Source records
__________________________________________________

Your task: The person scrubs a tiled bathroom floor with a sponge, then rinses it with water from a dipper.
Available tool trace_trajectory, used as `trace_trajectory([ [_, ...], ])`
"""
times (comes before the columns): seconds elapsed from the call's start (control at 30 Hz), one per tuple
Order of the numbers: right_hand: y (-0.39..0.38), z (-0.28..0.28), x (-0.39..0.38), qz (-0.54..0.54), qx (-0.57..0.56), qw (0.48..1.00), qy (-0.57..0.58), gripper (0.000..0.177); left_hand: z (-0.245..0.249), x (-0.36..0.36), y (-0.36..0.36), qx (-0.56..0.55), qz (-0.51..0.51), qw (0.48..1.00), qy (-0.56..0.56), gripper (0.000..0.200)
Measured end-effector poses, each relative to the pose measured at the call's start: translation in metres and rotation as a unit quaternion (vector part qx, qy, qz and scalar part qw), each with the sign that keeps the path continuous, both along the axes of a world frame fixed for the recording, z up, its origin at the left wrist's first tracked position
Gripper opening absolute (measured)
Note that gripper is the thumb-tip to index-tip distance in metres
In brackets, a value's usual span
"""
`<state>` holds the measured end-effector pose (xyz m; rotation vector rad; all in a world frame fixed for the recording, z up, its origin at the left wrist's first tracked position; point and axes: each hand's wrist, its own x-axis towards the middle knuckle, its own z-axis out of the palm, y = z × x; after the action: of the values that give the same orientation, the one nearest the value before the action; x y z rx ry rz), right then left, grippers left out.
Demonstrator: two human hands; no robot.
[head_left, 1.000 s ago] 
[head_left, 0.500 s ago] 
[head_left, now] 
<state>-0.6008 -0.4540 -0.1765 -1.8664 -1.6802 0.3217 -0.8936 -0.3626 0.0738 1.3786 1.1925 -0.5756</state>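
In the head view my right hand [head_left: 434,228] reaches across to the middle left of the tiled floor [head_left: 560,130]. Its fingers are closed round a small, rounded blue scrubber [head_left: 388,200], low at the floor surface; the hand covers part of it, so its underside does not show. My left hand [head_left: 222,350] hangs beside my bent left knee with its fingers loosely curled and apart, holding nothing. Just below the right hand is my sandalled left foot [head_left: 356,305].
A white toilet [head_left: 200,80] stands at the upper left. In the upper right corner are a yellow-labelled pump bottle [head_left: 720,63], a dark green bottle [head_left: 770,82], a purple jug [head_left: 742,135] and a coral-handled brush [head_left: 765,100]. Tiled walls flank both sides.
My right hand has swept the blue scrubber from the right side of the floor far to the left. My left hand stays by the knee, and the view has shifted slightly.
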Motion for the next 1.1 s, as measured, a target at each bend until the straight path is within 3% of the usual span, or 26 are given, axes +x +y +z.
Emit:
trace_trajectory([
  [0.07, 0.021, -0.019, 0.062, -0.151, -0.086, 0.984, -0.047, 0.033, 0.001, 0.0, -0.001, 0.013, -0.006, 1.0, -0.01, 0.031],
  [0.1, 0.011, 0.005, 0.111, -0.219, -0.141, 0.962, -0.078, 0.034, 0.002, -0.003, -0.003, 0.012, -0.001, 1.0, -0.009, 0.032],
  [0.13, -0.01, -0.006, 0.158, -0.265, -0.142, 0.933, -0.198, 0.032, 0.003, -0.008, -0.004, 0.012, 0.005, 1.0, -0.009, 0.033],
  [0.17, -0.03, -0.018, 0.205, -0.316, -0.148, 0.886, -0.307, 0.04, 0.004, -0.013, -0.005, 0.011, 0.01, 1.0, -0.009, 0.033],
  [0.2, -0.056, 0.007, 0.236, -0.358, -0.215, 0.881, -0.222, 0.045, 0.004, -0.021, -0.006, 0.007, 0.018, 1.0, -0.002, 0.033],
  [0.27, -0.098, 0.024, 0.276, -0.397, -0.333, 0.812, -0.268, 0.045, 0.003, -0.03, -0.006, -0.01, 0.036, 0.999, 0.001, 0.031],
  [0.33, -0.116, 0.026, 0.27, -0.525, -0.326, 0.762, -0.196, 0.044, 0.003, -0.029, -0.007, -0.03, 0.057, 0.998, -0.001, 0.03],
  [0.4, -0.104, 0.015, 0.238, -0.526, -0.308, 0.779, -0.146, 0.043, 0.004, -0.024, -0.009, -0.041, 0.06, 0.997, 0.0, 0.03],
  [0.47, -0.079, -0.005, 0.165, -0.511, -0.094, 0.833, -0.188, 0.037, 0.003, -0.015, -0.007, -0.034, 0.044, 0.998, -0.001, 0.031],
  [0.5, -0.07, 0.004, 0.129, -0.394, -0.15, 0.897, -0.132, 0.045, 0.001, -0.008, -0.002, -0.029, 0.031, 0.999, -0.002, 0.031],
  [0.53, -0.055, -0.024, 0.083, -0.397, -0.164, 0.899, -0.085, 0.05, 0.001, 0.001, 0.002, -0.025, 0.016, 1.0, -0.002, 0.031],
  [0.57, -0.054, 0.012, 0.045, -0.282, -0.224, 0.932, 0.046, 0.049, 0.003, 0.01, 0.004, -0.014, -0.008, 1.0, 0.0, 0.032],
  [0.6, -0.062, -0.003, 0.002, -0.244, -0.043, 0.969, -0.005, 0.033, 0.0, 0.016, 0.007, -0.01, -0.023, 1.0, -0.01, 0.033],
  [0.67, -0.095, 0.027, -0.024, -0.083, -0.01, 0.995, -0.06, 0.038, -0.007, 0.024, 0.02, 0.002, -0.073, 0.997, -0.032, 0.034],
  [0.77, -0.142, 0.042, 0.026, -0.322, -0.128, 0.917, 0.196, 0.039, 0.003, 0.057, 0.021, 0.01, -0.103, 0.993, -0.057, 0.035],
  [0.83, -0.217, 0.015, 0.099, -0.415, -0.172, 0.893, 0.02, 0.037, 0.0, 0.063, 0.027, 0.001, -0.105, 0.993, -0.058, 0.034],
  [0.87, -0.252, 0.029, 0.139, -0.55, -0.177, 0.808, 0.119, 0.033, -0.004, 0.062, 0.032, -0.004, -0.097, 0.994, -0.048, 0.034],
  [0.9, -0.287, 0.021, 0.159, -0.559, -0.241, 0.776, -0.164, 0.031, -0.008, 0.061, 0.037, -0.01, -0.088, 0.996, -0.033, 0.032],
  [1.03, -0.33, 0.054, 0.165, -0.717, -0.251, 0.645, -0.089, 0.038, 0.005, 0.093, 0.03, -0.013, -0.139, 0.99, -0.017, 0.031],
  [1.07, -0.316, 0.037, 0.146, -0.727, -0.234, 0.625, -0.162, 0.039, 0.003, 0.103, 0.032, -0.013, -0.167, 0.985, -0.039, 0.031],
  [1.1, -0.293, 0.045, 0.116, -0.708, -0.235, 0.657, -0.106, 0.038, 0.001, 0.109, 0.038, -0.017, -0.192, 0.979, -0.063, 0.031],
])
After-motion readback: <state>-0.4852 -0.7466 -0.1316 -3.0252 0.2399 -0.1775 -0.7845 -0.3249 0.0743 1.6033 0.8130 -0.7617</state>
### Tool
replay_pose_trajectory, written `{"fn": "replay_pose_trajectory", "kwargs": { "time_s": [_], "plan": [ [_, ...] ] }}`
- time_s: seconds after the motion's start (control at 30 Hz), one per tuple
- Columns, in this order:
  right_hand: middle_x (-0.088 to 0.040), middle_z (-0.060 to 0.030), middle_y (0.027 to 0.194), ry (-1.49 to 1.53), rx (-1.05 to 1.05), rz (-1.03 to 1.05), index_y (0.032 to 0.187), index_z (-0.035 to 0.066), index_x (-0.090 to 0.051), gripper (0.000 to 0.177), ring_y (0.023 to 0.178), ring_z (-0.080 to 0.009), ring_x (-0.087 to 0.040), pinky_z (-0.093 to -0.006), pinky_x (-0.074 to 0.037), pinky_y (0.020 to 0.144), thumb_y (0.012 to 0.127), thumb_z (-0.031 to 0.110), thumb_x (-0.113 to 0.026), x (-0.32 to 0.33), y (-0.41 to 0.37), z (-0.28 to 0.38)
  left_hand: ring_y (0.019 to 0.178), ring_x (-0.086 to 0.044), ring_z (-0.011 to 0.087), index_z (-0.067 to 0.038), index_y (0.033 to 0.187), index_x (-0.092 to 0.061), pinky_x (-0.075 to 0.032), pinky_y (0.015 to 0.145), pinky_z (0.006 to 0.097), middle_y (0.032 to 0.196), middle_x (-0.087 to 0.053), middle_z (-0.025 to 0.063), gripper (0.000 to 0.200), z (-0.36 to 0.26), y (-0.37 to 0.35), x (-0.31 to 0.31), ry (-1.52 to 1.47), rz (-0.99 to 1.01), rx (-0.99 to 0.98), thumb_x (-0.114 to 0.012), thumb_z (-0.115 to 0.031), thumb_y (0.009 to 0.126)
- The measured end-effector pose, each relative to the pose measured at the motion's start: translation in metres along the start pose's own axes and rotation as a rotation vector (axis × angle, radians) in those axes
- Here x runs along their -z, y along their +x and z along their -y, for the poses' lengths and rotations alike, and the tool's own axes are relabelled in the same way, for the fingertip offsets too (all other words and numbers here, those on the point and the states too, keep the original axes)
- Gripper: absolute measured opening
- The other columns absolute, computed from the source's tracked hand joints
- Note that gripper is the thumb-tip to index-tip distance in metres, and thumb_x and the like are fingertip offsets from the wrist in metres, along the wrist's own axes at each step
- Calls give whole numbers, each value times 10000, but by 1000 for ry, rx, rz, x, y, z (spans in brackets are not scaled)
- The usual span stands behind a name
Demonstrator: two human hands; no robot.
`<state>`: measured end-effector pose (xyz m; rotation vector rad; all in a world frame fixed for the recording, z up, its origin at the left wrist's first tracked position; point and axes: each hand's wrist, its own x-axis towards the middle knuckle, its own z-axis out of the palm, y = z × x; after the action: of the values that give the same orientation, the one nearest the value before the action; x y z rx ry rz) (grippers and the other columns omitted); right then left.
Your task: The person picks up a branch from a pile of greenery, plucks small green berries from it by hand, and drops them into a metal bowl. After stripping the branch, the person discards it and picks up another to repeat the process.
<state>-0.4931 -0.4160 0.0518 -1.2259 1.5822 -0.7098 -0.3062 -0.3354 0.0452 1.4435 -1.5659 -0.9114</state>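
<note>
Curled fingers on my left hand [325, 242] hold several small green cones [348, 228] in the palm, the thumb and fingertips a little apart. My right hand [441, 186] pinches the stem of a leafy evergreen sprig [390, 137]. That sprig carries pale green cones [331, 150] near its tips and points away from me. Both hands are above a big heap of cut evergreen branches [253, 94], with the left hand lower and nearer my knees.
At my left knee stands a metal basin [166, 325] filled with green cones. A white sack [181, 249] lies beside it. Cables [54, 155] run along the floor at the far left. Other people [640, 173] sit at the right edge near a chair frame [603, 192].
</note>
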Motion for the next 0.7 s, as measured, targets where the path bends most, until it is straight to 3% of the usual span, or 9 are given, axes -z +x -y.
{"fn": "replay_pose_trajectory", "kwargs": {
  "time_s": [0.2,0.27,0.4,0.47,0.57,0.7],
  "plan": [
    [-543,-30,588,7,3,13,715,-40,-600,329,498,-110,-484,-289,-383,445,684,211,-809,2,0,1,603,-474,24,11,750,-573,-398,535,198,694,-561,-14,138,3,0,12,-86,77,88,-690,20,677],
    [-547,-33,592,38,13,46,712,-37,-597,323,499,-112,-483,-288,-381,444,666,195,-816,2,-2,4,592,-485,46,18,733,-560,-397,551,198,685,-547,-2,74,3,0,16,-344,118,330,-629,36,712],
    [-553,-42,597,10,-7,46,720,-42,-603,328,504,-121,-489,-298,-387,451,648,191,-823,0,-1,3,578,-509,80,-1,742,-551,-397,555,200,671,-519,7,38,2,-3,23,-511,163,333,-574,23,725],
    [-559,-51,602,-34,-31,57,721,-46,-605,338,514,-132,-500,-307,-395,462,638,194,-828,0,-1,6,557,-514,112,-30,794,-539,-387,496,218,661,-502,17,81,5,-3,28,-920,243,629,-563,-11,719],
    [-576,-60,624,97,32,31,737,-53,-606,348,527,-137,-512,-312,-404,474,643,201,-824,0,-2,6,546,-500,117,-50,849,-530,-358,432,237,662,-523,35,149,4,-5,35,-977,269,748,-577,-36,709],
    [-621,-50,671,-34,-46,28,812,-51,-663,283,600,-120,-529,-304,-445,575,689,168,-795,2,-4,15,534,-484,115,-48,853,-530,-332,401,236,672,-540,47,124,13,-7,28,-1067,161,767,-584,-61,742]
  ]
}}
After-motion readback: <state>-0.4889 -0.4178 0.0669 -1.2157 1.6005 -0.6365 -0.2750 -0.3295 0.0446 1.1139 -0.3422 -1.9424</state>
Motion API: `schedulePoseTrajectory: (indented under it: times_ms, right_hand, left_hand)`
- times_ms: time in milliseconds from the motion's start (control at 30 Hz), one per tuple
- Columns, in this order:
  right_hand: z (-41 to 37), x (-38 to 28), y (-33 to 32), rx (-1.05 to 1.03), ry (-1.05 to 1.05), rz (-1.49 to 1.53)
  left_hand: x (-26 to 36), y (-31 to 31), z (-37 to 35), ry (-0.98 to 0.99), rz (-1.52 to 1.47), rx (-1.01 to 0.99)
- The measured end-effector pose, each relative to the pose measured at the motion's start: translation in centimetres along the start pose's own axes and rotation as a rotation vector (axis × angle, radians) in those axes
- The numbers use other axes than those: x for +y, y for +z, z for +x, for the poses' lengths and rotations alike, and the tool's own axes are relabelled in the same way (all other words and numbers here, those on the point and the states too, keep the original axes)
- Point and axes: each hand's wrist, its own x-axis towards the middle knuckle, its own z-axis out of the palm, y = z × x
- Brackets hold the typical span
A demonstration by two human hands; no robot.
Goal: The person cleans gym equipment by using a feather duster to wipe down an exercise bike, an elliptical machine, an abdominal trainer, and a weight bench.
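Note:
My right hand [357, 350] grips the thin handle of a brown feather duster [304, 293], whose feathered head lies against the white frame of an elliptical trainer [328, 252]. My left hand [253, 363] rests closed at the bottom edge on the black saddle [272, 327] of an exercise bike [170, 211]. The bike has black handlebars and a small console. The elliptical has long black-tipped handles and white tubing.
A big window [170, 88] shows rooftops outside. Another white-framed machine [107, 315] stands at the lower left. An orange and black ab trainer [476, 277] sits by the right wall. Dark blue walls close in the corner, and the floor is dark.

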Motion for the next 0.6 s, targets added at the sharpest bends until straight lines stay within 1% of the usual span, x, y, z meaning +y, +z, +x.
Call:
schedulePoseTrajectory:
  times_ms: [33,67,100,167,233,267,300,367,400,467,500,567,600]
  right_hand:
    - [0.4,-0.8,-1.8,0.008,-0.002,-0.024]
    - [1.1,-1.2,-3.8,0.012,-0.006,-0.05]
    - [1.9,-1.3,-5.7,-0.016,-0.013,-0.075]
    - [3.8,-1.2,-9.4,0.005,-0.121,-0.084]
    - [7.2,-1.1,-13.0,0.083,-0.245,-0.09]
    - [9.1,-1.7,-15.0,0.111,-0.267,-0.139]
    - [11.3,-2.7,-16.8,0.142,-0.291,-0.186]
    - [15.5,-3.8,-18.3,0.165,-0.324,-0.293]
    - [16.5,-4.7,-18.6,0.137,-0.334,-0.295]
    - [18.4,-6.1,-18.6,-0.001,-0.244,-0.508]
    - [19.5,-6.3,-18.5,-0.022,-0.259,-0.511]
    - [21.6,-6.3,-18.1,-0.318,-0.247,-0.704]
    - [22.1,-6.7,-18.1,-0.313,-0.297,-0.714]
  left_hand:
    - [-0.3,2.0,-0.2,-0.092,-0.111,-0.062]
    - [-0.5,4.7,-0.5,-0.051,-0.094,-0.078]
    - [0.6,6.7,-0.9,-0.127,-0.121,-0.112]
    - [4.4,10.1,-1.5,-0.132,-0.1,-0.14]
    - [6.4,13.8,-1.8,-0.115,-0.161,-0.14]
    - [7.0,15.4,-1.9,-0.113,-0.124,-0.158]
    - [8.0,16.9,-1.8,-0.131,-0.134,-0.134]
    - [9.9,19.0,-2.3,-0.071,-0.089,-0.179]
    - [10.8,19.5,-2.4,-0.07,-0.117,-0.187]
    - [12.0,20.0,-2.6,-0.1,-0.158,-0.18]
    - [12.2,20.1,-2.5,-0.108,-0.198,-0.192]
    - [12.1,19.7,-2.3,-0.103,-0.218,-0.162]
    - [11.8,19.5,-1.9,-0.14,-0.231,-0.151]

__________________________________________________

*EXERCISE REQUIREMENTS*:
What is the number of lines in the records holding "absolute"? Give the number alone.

*OUTPUT OF THE TASK*:
3